Many sites want to determine recently popular items, for example:
- Posts on Facebook that have been liked a lot recently
- Hashtags on Twitter that have been mentioned a lot recently
- Producs on Amazon that have been bought a lot recently
- Posts on reddit that have been commented on a lot recently
- Posts on Hacker News that have been upvoted a lot recently
- Articles on a newspaper site that have been read a lot recently
The general trend is that we have a set of items (facebook posts, hashtags, products, etc.) and each item can receive generalized ‘likes’ (facebook likes, hashtag mentions, product purchases, etc.), and we want to determine those items that have recently received a lot of those likes. In this post I’m going to describe such a method with appealing theoretical and practical properties. Here’s a demo that you can play with:
The rest of this post is about why exponential decay is a good way to score hot items, and how to implement that very efficiently in just a couple of lines of code. If you are not interested in the math you can skip straight to the code section below.
Why not sort items by number of likes received in the last hour?
At first sight it seems like a good idea to pick a time window, say one hour, filter out all the likes that happened in that time window, and then sum up all those likes for each item to obtain a score. Then we sort all items by score and pick the top scoring items. This does work but it has a couple of disadvantages. What if item A got 100 likes the last hour, and 0 likes in the hour before that, but item B got 99 likes last hour, and 100 likes in the hour before that. It does not make much sense to rank A higher than B, but due to the sharp cut-off we value that 1 like higher than those 100. Similarly, what if item A got 100 likes spread around the last hour, but item B got 99 likes in the last 5 minutes? Surely item B is more ‘hot’ than A. We would like to gradually decrease the influence of likes that are further in the past.

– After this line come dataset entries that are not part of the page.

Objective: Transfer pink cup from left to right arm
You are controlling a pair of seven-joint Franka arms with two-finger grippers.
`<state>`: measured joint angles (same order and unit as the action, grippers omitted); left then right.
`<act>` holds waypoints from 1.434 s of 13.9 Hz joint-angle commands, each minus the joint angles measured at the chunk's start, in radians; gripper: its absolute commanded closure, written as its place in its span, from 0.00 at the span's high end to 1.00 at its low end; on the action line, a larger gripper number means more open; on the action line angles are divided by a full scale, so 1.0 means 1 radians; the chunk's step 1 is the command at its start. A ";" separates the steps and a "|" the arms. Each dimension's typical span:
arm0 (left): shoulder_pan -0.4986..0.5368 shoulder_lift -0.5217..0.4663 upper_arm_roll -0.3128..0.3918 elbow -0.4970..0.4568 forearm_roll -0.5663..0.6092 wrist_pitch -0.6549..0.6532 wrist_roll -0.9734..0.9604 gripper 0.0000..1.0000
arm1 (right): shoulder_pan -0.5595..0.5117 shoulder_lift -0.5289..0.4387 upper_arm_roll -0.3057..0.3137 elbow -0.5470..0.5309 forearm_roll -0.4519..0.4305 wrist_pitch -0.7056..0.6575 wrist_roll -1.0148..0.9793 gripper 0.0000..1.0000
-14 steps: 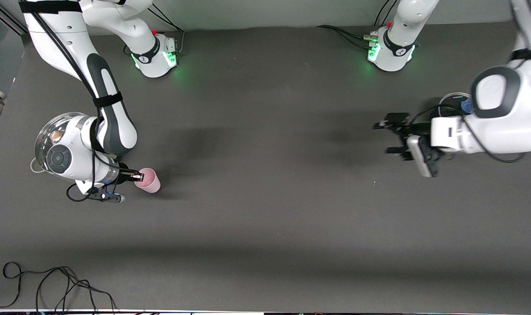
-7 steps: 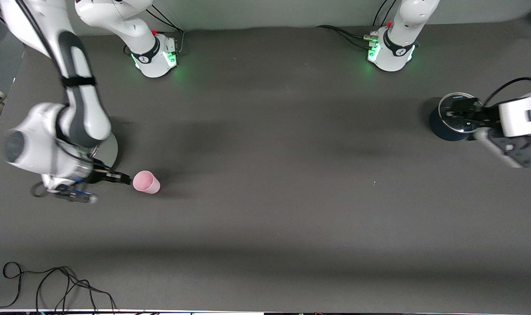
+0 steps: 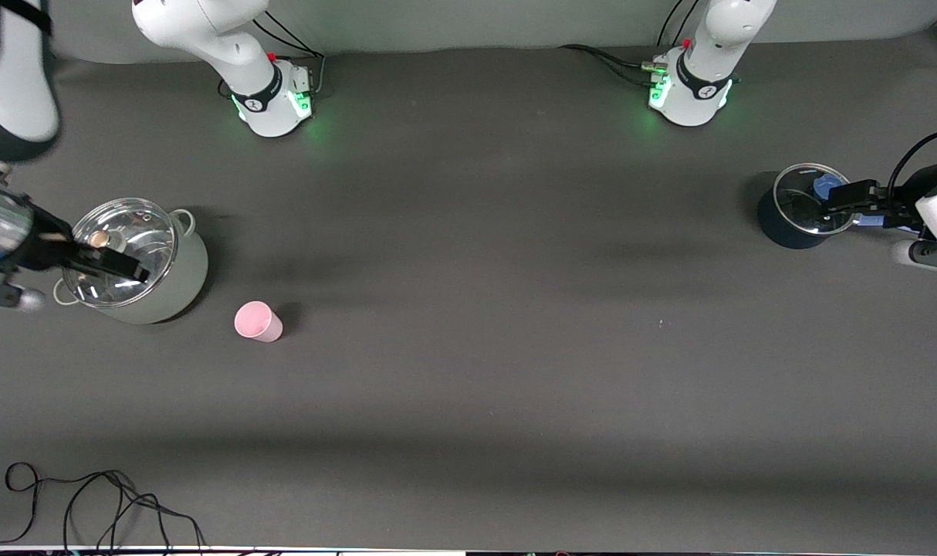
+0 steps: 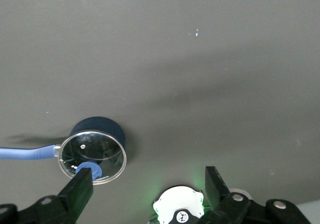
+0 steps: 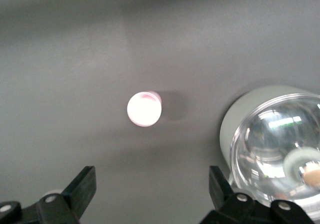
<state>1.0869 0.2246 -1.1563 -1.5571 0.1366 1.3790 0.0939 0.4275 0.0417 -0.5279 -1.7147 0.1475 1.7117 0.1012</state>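
The pink cup [image 3: 258,321] stands upright on the table near the right arm's end, held by nothing. It is a little nearer to the front camera than the grey pot [image 3: 177,289]. My right gripper [image 3: 121,259] is open and empty, up over that pot's glass lid. In the right wrist view the cup [image 5: 144,108] shows from above, well clear of the open gripper [image 5: 151,184]. My left gripper [image 3: 843,199] is open and empty over a dark blue pot [image 3: 777,228] at the left arm's end. Its open gripper [image 4: 148,179] frames bare table in the left wrist view.
The grey pot [image 5: 250,108] has a glass lid with a knob [image 3: 98,239]. The dark blue pot [image 4: 97,129] has a glass lid [image 4: 92,156] and a blue handle [image 4: 25,154]. The arm bases [image 3: 272,100] [image 3: 688,96] stand along the back edge. A black cable [image 3: 90,502] lies at the front corner.
My right gripper let go of the pink cup and drew back over the grey pot. The left arm pulled away toward its end, over the blue pot. The cup stayed put.
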 commanded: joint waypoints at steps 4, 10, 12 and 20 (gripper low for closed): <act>0.001 -0.134 0.017 -0.054 0.011 0.049 -0.020 1.00 | 0.002 0.020 -0.007 0.185 -0.091 -0.161 0.034 1.00; -0.045 -0.225 0.113 -0.140 -0.041 0.140 -0.022 1.00 | 0.002 0.027 -0.006 0.181 -0.094 -0.168 0.031 1.00; -0.265 -0.226 0.328 -0.133 -0.046 0.127 -0.020 1.00 | 0.004 0.027 -0.006 0.179 -0.094 -0.168 0.031 1.00; -1.100 -0.246 1.133 -0.112 -0.104 0.130 -0.013 1.00 | -0.091 0.012 0.081 0.168 -0.092 -0.170 0.028 1.00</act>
<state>0.1054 -0.0059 -0.1307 -1.6653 0.0423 1.5012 0.0763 0.4140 0.0593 -0.5180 -1.5578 0.0746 1.5587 0.1212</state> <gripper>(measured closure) 0.000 0.000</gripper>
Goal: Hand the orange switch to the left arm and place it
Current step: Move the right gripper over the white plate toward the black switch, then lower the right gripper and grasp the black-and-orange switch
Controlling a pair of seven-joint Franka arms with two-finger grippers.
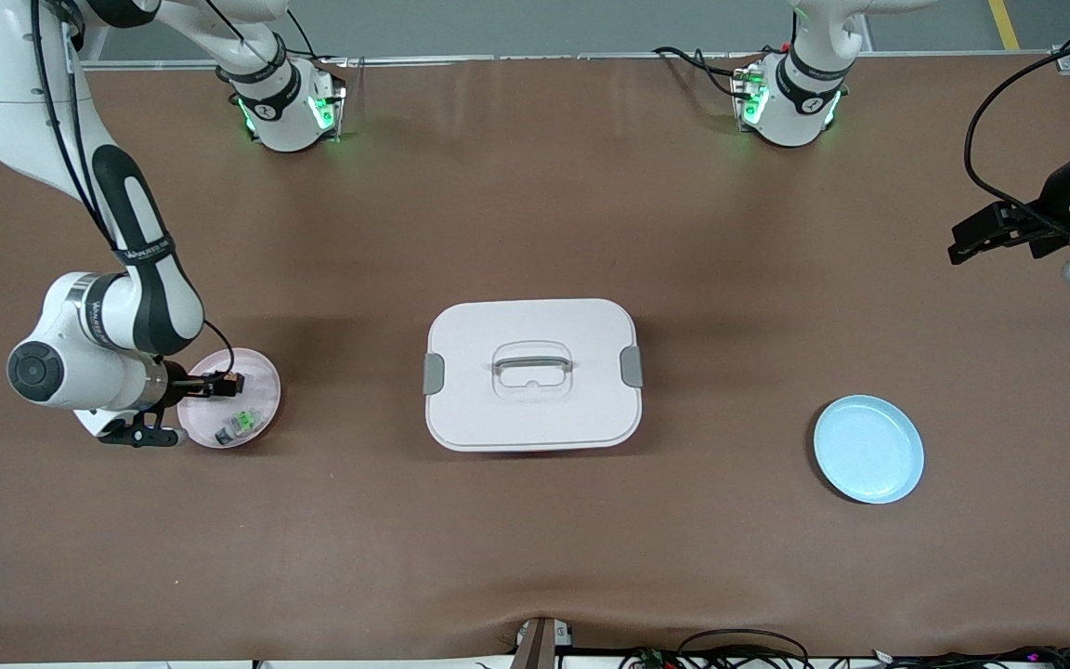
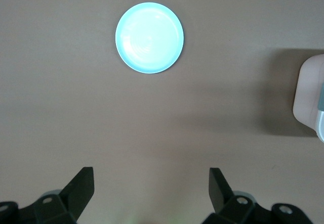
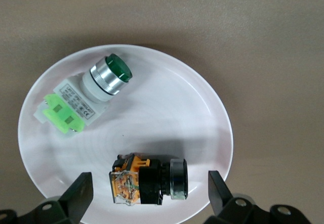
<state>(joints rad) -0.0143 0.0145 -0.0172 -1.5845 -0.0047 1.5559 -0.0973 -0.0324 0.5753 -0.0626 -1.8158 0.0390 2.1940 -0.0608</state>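
Note:
The orange switch point(image 3: 147, 179), a black barrel with an orange and clear end, lies on its side on the pink plate point(image 3: 167, 118). My right gripper point(image 3: 149, 182) is low over that plate and open. One finger stands on each side of the switch, and neither touches it. From the front camera the right gripper point(image 1: 210, 384) covers most of the switch point(image 1: 228, 381) on the pink plate point(image 1: 261, 367). The white box point(image 1: 498, 418) sits mid-table with its lid on. My left gripper point(image 2: 151, 176) hangs open and empty over bare table at the left arm's end point(image 1: 972, 240).
A green switch point(image 3: 86, 95) shares the pink plate, and in the front view it point(image 1: 240, 424) lies nearer the camera than the orange one. An empty blue plate point(image 1: 867, 449) sits toward the left arm's end and also shows in the left wrist view point(image 2: 149, 37), beside a corner of the box point(image 2: 308, 97).

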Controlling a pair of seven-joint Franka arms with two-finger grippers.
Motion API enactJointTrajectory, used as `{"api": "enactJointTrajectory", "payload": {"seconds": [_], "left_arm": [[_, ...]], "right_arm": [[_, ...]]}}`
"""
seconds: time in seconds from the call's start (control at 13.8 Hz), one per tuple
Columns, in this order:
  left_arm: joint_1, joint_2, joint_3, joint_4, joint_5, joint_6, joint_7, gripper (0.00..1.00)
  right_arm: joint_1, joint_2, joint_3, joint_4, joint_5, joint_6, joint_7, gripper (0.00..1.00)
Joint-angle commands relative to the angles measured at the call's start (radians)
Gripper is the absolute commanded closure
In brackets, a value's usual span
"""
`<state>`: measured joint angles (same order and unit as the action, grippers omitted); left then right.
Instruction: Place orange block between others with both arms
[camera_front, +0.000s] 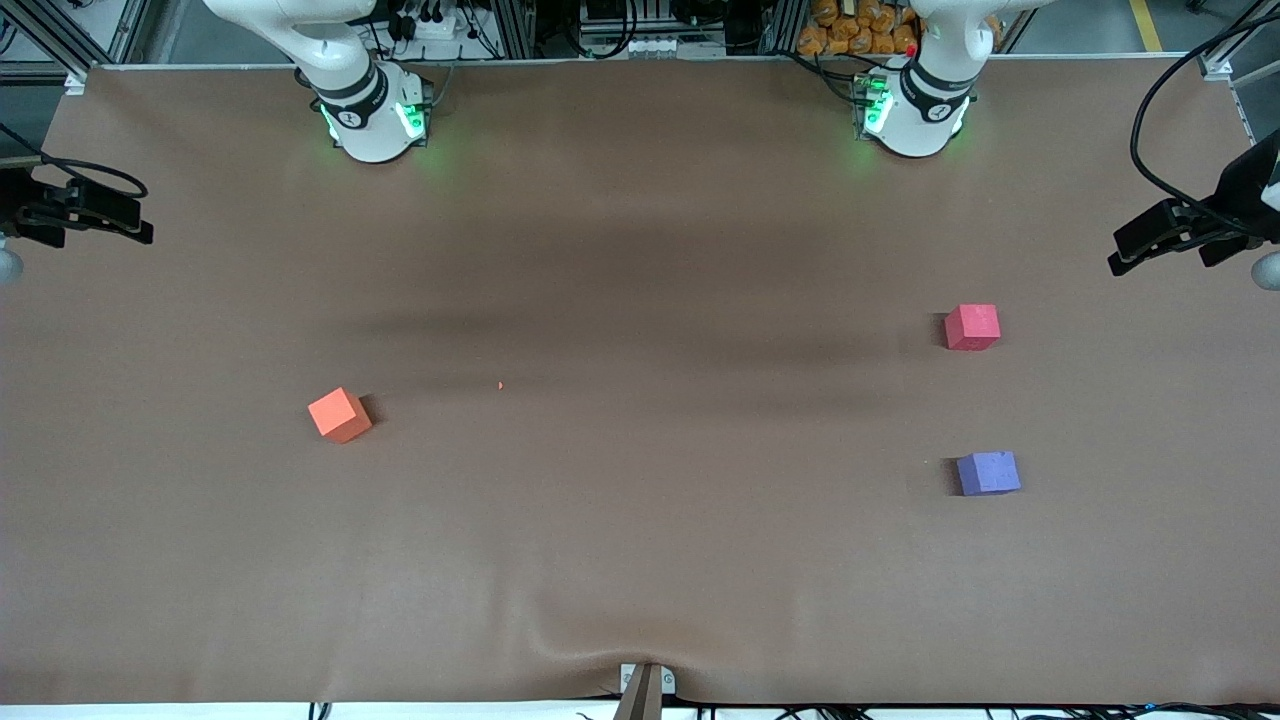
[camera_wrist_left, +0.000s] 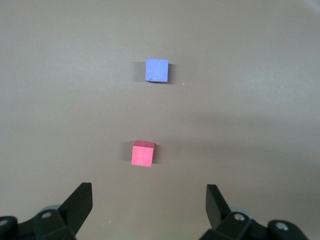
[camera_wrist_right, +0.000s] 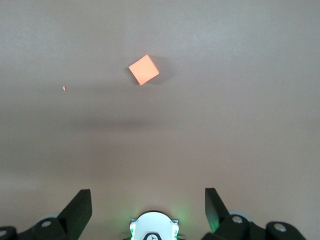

The second issue with this method is that it’s inconvenient to implement efficiently. Doing a query for all likes in the last hour and summing them up could be very time consuming. The efficient way to implement it is to maintain a running score for each item. Every time it gets liked we increment the score, and every time a like gets older than an hour we decrement the score. This is inconvenient and does not fit well within the abilities of conventional databases.
Why not apply a penalty based on item age?
Some sites apply a penalty based on the age of an item (as opposed to the age of the like). Hacker news for example uses a formula like
score = votes / age^1.8. This also has an ineffiency problem: we have to continually recompute the score of every item to determine the current ranking. This could be fixed by picking a score formula of the form
score = f(votes) + g(time) where
g is some function of the time that an item was created/posted. Instead of penalizing items based on age, we simply give a boost to newer items. Reddit uses this approach. It has a major advantage: we only need to update the score in response to new votes, and not continually over time. Furthermore, we can simply store the score as an indexed column or attribute in our database, and then we can efficiently retrieve the top N items by score.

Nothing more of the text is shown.